### [Directions for this task]
Find the line containing "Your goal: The" in the entries below. Reproduce that line and each one after it to the end, exactly, with no other lines.
☆ ☆ ☆ ☆
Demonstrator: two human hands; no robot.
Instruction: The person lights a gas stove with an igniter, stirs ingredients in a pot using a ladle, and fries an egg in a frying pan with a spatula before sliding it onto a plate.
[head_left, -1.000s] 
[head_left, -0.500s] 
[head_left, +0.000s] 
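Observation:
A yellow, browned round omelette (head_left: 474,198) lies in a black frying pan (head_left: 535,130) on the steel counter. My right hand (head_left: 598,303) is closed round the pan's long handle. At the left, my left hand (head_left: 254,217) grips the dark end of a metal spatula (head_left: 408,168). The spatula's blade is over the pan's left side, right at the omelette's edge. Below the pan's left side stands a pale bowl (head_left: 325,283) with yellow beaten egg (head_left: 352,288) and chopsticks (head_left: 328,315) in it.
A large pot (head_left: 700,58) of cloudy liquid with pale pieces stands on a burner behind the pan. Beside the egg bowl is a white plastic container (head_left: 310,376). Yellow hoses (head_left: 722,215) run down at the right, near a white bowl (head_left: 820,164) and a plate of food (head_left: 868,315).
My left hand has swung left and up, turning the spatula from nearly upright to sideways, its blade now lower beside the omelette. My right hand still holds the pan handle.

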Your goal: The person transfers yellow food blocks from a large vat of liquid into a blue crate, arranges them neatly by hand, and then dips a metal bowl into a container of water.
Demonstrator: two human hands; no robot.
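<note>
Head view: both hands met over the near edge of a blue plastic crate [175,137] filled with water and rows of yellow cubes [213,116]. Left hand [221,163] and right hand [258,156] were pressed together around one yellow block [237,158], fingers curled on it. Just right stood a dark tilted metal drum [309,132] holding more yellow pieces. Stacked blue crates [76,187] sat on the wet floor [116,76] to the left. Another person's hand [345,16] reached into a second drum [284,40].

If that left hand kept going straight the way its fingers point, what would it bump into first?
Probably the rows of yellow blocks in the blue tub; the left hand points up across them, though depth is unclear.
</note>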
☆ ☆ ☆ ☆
### [Output of the task]
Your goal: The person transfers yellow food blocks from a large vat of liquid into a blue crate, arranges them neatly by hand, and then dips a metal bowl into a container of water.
Demonstrator: two human hands; no robot.
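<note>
Head view: both hands met over the near edge of a blue plastic crate [175,137] filled with water and rows of yellow cubes [213,116]. Left hand [221,163] and right hand [258,156] were pressed together around one yellow block [237,158], fingers curled on it. Just right stood a dark tilted metal drum [309,132] holding more yellow pieces. Stacked blue crates [76,187] sat on the wet floor [116,76] to the left. Another person's hand [345,16] reached into a second drum [284,40].

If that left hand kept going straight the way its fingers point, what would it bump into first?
Probably the rows of yellow blocks in the blue tub; the left hand points up across them, though depth is unclear.
</note>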

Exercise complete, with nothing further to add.